■ Exercise description: Using "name" as the search string, find the matching lines below and copy them.

(Records drawn from a dataset)

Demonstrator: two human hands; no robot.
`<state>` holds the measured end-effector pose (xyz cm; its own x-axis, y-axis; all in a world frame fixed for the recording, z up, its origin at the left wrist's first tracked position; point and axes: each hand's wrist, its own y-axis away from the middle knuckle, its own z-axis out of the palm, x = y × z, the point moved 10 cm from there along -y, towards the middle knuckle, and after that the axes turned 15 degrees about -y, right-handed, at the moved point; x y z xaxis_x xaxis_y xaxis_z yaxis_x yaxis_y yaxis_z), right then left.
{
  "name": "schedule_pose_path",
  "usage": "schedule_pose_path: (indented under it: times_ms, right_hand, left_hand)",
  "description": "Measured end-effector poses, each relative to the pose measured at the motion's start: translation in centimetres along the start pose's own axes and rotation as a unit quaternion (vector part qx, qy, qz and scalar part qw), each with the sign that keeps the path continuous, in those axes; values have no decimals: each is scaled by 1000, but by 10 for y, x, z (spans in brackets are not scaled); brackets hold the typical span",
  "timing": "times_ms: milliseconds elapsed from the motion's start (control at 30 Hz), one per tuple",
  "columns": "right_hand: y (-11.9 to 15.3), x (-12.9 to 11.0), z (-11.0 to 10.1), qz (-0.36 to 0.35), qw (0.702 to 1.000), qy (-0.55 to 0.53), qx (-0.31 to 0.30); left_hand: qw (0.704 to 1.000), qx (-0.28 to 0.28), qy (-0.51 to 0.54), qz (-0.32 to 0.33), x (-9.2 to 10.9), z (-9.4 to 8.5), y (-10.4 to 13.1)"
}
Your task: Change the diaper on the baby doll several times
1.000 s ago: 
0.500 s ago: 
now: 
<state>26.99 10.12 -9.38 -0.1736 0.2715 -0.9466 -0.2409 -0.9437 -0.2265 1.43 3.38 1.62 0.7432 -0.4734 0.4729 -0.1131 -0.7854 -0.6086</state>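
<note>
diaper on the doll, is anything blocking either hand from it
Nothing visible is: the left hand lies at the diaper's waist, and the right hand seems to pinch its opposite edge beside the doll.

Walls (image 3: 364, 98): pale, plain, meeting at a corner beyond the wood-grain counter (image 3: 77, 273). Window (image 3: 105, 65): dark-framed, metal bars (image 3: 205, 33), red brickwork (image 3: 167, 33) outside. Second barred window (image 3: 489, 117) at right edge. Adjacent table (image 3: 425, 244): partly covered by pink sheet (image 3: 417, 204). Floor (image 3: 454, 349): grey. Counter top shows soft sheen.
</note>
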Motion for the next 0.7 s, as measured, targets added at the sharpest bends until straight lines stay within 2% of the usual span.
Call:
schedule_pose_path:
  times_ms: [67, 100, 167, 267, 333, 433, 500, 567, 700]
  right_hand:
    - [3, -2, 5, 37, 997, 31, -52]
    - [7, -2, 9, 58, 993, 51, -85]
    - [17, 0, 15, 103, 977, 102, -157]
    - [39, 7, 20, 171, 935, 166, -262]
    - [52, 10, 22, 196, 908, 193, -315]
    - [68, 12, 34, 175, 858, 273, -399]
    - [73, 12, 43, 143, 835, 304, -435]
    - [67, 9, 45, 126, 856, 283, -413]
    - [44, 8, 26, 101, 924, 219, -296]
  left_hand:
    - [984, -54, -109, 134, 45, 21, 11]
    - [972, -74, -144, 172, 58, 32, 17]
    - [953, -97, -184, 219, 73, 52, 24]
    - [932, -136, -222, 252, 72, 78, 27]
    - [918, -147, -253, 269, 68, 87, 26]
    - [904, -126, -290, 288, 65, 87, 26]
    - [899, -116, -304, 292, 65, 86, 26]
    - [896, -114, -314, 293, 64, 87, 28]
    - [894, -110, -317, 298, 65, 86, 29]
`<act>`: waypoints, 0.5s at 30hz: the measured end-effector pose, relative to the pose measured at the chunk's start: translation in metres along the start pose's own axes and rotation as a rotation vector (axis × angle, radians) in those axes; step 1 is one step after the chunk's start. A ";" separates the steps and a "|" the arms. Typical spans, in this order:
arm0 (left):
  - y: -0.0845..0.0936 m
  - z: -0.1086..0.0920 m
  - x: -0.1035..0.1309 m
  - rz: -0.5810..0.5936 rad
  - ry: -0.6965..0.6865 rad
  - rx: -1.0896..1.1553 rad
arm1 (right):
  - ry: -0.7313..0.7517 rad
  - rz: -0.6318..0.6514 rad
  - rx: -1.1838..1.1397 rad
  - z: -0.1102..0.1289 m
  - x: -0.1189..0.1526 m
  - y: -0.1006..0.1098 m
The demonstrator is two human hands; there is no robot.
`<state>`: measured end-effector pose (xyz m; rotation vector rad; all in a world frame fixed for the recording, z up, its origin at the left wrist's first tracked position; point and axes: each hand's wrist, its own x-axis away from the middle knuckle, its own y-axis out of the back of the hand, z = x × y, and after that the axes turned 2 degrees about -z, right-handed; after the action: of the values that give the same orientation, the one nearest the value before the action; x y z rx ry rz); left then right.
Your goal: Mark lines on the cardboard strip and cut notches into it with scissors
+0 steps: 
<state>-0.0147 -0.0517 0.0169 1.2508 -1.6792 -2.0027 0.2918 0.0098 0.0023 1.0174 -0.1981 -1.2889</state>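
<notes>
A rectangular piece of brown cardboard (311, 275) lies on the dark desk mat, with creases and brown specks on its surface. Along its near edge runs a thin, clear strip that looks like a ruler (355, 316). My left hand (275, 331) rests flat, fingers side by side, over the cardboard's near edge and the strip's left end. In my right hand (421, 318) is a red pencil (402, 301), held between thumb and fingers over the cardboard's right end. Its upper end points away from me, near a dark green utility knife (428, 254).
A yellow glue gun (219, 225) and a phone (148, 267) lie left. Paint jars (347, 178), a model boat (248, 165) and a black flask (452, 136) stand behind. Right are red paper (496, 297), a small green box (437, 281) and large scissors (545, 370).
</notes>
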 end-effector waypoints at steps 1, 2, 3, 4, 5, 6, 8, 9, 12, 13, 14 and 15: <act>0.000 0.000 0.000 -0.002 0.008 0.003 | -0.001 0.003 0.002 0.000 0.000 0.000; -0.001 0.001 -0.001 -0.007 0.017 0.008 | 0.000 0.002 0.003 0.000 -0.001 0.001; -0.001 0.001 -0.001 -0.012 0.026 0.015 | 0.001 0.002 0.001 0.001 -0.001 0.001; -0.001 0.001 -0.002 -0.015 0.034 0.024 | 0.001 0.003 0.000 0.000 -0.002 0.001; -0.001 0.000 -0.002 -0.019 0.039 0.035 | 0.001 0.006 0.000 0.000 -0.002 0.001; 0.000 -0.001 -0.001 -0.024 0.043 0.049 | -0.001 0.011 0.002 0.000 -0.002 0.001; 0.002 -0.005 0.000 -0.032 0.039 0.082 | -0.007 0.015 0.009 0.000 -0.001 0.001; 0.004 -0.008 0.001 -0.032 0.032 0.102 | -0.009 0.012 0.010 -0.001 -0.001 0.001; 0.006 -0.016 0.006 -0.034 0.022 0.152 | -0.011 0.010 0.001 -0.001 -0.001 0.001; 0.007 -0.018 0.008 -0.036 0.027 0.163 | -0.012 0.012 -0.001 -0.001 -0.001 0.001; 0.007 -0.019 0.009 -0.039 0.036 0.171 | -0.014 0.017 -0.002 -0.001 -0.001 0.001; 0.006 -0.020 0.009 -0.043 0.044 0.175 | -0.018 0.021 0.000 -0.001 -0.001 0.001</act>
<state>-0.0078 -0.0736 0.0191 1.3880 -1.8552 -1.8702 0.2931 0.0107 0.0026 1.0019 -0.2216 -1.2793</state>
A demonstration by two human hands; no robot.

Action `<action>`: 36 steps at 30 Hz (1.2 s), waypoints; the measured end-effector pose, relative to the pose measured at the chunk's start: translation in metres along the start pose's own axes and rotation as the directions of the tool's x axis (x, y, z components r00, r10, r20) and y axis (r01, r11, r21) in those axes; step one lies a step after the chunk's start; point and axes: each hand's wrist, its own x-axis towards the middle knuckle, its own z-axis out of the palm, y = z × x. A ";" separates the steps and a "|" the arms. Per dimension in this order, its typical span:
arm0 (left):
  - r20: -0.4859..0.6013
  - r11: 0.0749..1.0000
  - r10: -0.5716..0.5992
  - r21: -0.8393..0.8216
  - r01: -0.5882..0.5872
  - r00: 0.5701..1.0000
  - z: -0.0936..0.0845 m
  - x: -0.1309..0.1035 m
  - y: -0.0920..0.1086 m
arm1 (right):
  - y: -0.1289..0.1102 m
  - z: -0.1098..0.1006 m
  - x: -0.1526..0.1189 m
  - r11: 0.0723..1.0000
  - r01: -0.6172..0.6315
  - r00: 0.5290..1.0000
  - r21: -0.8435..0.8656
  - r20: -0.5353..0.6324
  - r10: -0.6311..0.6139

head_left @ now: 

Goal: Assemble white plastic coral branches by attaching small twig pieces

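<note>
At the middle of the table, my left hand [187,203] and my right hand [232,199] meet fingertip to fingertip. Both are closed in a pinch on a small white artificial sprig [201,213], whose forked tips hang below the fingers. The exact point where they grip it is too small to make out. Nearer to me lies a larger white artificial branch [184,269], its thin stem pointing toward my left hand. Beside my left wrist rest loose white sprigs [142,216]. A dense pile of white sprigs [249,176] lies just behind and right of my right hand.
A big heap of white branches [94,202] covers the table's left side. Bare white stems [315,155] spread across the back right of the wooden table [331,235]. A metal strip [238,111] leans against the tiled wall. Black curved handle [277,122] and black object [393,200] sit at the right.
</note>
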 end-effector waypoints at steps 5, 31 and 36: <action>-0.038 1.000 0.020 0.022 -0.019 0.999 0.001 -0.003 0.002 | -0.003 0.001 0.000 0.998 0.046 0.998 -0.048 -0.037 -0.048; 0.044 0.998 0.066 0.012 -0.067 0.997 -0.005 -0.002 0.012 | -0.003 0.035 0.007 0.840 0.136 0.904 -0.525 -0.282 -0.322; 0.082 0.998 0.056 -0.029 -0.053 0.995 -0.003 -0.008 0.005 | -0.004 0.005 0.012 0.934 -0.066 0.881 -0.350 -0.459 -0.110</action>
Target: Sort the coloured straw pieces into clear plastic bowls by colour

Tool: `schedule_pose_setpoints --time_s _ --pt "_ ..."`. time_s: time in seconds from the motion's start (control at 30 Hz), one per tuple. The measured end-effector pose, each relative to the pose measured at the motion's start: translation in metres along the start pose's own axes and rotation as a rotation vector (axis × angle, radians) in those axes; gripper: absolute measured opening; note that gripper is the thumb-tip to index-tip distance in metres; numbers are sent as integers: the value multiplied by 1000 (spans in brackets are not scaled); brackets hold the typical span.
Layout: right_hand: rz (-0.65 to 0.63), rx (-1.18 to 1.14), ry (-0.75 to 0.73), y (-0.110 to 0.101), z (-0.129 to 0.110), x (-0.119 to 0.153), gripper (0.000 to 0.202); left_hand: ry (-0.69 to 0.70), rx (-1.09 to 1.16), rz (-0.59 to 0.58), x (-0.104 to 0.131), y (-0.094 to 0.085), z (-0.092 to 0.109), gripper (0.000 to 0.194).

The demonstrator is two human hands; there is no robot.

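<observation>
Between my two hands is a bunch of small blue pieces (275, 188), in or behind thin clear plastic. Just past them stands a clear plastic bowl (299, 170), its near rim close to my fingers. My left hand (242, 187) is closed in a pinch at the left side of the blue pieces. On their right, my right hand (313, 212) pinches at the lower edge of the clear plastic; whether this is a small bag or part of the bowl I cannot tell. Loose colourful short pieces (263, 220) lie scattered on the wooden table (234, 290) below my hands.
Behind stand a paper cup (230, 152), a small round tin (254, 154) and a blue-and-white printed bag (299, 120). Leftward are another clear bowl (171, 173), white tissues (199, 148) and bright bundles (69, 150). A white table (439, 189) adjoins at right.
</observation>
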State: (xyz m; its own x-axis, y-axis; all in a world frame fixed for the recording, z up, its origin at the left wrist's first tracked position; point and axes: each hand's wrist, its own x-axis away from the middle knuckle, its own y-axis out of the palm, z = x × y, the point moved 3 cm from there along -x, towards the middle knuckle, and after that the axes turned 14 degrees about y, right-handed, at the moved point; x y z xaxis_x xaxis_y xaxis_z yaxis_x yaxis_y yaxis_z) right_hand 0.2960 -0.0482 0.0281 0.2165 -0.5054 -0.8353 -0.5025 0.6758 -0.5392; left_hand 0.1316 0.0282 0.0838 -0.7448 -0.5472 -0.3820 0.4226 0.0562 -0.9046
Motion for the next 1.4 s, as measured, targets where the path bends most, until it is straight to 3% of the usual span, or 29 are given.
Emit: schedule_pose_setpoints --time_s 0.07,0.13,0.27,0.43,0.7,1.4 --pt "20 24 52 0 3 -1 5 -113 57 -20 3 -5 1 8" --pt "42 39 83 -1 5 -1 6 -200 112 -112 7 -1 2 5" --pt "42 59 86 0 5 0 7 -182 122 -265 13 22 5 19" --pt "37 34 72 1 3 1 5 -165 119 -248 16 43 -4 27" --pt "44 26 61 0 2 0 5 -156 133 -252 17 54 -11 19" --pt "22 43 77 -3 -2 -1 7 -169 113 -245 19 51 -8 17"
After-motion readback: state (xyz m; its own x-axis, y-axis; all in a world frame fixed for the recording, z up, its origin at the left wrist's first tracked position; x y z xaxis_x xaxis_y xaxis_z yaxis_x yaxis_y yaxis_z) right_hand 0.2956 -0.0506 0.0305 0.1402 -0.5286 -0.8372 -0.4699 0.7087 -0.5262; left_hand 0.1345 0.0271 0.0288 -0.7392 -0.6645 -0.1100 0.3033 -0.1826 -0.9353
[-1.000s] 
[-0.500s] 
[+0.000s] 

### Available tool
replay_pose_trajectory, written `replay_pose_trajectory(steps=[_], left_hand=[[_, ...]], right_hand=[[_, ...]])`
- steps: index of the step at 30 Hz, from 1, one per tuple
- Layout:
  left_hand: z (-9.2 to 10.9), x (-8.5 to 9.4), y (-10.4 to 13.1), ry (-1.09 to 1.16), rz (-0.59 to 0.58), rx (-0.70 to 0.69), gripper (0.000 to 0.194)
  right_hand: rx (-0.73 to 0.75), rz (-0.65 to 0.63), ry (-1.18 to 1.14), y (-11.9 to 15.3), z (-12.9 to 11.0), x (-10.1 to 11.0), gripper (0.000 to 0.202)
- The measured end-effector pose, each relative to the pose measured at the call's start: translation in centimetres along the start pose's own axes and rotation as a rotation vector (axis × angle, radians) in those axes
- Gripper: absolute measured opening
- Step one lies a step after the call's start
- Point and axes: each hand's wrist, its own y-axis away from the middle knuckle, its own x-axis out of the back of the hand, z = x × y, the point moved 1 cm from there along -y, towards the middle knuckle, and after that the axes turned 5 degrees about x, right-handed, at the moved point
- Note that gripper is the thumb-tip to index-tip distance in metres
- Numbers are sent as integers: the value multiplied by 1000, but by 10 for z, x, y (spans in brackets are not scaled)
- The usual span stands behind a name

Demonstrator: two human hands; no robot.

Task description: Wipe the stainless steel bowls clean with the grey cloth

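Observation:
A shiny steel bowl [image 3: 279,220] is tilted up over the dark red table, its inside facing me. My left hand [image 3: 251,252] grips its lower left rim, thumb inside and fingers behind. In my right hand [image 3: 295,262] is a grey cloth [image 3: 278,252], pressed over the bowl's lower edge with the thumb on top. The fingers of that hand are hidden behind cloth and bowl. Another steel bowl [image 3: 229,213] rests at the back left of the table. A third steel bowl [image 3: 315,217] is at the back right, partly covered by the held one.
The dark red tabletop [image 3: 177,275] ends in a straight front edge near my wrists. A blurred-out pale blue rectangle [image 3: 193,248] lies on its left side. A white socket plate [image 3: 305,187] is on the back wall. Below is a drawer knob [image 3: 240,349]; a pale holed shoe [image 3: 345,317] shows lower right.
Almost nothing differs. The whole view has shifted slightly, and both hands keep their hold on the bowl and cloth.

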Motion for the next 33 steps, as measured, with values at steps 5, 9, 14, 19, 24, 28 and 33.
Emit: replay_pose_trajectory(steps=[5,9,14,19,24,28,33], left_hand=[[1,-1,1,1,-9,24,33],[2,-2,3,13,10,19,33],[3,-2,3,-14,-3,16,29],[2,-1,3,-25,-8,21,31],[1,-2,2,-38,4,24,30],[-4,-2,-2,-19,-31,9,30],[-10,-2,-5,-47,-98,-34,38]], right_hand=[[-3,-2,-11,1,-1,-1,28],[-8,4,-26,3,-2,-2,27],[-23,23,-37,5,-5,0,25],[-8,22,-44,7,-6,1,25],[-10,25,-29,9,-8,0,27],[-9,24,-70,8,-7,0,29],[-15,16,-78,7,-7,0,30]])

■ Written solution:
  "name": "schedule_pose_path",
- The usual span stands behind a name

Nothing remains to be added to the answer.